Transcribe the listing below exactly, without pictures.

== Segment start ==

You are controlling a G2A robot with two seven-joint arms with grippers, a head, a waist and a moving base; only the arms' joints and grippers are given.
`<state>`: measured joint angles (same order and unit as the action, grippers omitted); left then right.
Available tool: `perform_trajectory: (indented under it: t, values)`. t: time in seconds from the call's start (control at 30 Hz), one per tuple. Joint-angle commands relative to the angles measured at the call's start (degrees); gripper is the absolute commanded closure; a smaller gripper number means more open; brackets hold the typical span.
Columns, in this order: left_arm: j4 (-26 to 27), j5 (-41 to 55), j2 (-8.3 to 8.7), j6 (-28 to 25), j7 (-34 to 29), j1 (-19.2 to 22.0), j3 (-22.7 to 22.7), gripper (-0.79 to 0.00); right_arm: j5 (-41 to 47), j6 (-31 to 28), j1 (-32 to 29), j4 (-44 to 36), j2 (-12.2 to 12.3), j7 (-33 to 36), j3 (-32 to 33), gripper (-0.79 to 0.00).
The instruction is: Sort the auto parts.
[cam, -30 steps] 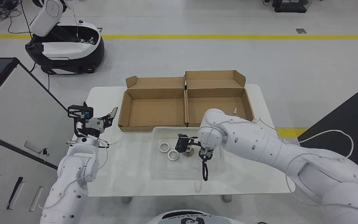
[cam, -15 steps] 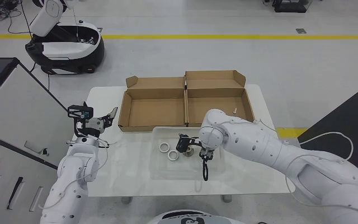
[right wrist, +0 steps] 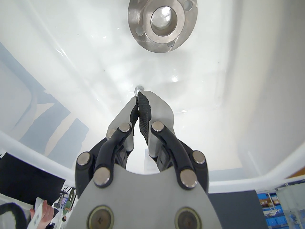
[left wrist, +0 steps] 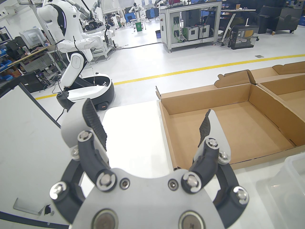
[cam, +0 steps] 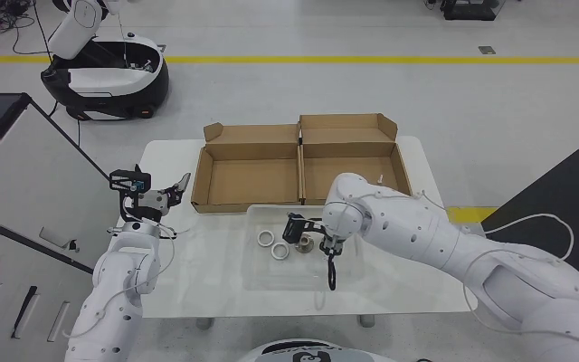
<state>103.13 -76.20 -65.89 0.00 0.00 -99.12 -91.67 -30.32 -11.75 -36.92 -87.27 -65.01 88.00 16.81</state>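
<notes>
My right gripper [right wrist: 139, 94] hangs inside the clear plastic tray [cam: 262, 271], its fingers shut on a small silver bolt [right wrist: 137, 88] that peeks out at their tips. In the top view the right gripper [cam: 329, 277] is near the tray's middle. A round metal flange [right wrist: 162, 18] with several holes lies flat on the tray floor just beyond the bolt. Two white rings [cam: 265, 238] [cam: 280, 252] lie in the tray's left part. My left gripper [left wrist: 147, 107] is open and holds nothing, raised over the table's left side [cam: 175, 190].
Two open cardboard boxes stand side by side behind the tray, the left box [cam: 246, 176] bare inside and the right box [cam: 348, 172] holding a small pale piece [cam: 381, 177]. Another robot on a wheeled base [cam: 107, 77] stands on the floor beyond the table.
My right wrist has shifted slightly toward the boxes with the gripper still shut inside the tray. The left arm has not moved.
</notes>
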Motion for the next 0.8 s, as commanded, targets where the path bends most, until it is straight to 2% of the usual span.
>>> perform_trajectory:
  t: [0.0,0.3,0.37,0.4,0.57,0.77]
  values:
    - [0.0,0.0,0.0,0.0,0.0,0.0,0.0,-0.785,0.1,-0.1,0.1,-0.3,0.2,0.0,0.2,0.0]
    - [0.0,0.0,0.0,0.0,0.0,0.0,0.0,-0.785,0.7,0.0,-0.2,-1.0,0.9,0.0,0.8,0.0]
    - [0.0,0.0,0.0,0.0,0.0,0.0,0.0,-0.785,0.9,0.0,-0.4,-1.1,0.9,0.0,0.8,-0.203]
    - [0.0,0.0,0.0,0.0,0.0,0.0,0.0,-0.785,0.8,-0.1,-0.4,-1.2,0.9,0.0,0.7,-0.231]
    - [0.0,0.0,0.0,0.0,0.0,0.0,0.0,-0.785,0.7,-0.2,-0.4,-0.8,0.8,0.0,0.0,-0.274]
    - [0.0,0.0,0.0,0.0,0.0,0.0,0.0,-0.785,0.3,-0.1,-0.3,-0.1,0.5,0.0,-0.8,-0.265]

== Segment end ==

◆ **Exercise response**
You are controlling a G2A robot with two seven-joint arms with grippers, a head, a waist and a moving base; only the arms' joints and grippers are given.
`<state>`: measured joint angles (same order and unit as the action, grippers omitted); left then right.
Available tool: `perform_trajectory: (indented under it: t, values)`. t: time in seconds from the call's start (control at 30 Hz), one per tuple. Joint-angle commands relative to the angles measured at the call's start (degrees); gripper is the absolute commanded closure; a smaller gripper number means more open; brackets hold the typical span.
Columns, in this order: left_arm: j4 (-26 to 27), j5 (-41 to 55), j2 (-8.3 to 8.7), j6 (-28 to 25), j7 (-34 to 29), j1 (-19.2 to 22.0), j3 (-22.7 to 22.7), gripper (-0.79 to 0.00); right_arm: j5 (-41 to 47), j6 (-31 to 28), j1 (-32 to 29), j4 (-44 to 36), j2 (-12.2 to 12.3), j7 (-33 to 36), j3 (-32 to 33), gripper (-0.79 to 0.00).
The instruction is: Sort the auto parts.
[cam, -30 steps] 
[cam, -15 steps] 
[right wrist, +0 steps] 
[left wrist, +0 steps] 
[cam, +0 steps] 
<state>103.13 -76.20 -65.89 0.00 0.00 -99.12 -91.67 -30.32 -11.75 -36.92 -87.27 -65.01 88.00 16.81</state>
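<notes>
My right gripper [right wrist: 139, 94] hangs inside the clear plastic tray [cam: 262, 271], its fingers shut on a small silver bolt [right wrist: 137, 88] that peeks out at their tips. In the top view the right gripper [cam: 329, 277] is near the tray's middle. A round metal flange [right wrist: 162, 18] with several holes lies flat on the tray floor just beyond the bolt. Two white rings [cam: 265, 238] [cam: 280, 252] lie in the tray's left part. My left gripper [left wrist: 147, 107] is open and holds nothing, raised over the table's left side [cam: 175, 190].
Two open cardboard boxes stand side by side behind the tray, the left box [cam: 246, 176] bare inside and the right box [cam: 348, 172] holding a small pale piece [cam: 381, 177]. Another robot on a wheeled base [cam: 107, 77] stands on the floor beyond the table.
My right wrist has shifted slightly toward the boxes with the gripper still shut inside the tray. The left arm has not moved.
</notes>
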Motion for the next 0.8 s, as commanded, targets where the path bends most, until it is straight to 2% of the usual span.
>>> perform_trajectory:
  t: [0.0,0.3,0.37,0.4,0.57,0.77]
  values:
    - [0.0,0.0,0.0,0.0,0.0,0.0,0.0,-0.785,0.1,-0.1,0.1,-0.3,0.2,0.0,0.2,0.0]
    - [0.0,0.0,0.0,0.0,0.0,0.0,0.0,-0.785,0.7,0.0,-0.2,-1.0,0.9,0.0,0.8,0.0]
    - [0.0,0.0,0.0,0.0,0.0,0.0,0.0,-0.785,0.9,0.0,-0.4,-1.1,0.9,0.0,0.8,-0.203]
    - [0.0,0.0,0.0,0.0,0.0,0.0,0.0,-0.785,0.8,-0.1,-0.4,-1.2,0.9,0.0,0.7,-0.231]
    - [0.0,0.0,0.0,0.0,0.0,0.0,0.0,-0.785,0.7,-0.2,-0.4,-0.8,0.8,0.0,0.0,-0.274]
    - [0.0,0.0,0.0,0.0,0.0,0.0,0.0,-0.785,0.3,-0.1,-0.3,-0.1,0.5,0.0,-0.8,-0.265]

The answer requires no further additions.